After doing the research I decided to go with the following companies:

Starhub with a yield of 7.7% is a stable telecommunications company with a record and ability to pay out a very good dividend. I’m kicking myself for not buying this stock when it was around $2.20. I thought the market was going to correct at the time, so I held off.

Singapore Press Holdings with a yield of 6.6% is a media company with a monopoly in Singapore. It has solid earnings and dividends over the years too.

SP Ausnet is a Singaporean power utility company with a yield of 8.2%. It’s main operations are in Victoria, Australia and the stock is listed on the ASX too. Everyone needs power, so this should be a stable earner too.

Singapore Post is another monopoly, but has moved more into the retail side of things to support government/citizen interaction, bill payments, and other financial services. The yield is a bit lower at 5.3%, but this is a fairly defensive play.

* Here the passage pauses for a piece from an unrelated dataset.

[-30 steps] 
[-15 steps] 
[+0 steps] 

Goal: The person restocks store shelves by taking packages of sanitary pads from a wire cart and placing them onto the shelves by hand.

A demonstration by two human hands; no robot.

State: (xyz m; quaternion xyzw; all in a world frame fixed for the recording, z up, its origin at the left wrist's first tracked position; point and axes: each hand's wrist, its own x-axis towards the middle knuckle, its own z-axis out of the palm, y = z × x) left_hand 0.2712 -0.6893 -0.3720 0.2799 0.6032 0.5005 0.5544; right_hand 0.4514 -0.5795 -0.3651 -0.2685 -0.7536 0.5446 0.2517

There are a couple of other stocks I’m looking at too, but they need a bit more investigation before I commit.

Hopefully the stocks I’ve selected will keep paying the dividends at similar yields over the time I hold them. They are certainly paying a lot more than what my money would get while it’s sitting in the bank!

Disclaimer: The above is my own opinion and not financial advice.